Sea Monsters and ... exhibition by Svetozar Benchev

7–30 June 2022
Opening on 7th June (Tuesday), 6:30pm
Academia Gallery, 1 Shipka Street, Sofia
 
There are lots of things half-expressed in this exhibition...
 
The viewer has to finish what the painting suggests, to draw a conclusion or not, to sense the second aspect or not... The viewer's imagination is expected to finish what has been initiated, because there are different directions in which the ending could be developed.
 
These are the innermost questions I have been asking myself over the last few years. Somehow, in parallel with other issues I am concerned with in art, this special line of paintings, not shown so far, has been accumulating. 
 
They are personal, non-commercial; yet, very important to me.
 
If one half of me perceives the world as a place full of love, travellling, humour and beauty, then there is another one that sees some sea and other monsters, powerful waves and sunken ships, and takes interest and immerses in myths.
 
Black and white prevail, and at some places–muted colours, because the modulations in this scale convey, in a concentrated way and without any adornment, the mystery of this immersion into parallel reality and space.
 
Two cycles dominate–imaginary Sea Monsters, generated from old maps with mythical creatures, and the reality in Shot-Down Artifacts.
 
Somewhere between them, individual works that have preserved their own energy unite in groups or act independently. 
 
The ceramic objects in the exhibition are associated with archeological artifacts, remnants of war that are similar to other remnants of wars. Among them, the winner cannot be different...
 
Svetozar Benchev (b. 1962) graduated from the National Academy of Art in 1989 with a degree in Painting. Professor of Painting, Dean of the Faculty of Fine Arts; works in the field of painting, drawing, ceramics and printmaking; teaches painting in the Painting and Ceramics degree programmes at the National Academy of Art.Works of his are owned by Sofia City Art Gallery, the Art Gallery in Burgas, many private collections in Germany, France and Japan. 
 
Below follows what the art-educated critic Ruzha Marinska wrote about the work of Svetozar Benchev:
 
It is a symptomatic fact for me that fate has connected Svetozar Benchev with Japan, where he has repeatedly exhibited his works and has his own fans.
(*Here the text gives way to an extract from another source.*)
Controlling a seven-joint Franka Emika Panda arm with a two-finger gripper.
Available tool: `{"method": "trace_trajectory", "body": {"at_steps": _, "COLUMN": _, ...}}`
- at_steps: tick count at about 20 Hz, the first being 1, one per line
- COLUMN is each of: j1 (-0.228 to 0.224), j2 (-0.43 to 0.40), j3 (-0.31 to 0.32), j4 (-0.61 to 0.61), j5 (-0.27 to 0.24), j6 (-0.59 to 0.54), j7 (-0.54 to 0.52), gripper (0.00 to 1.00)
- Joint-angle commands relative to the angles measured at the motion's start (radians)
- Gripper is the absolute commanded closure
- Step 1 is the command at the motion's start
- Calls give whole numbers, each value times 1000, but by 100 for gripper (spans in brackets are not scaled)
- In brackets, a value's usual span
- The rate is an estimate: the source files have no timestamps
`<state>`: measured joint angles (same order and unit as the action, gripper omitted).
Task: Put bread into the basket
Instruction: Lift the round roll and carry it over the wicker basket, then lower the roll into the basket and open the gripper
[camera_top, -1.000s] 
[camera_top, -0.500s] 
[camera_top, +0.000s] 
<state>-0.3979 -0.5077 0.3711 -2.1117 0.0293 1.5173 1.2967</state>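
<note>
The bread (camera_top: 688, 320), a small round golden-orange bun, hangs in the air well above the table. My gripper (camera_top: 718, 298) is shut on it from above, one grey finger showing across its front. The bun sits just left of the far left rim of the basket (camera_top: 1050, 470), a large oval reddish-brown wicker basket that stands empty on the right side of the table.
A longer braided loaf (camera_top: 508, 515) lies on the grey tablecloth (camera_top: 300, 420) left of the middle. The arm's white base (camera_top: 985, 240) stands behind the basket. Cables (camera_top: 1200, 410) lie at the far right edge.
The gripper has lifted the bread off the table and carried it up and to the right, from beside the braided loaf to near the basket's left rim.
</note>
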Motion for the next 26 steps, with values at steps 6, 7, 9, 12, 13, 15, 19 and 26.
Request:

The self-centered creative drive–an unmistakable sign of Western individualistic culture–in the creative work of Svetozar Benchev is obviously calmed and exalted by the whiff of Eastern philosophy and the idea of enlightenment. I think that it is precisely the contact with the East that inspires the artistas he is after all a European–to look for his personal artistic code. Thus, perhaps unintentionally, the artist turns out to be between the West and the East. And his art bears the marks of our time, which no longer accepts imposed regulative regimes and norms, and sets to motion the artist’s authentic worlds born in communication with everything man has created on this earth.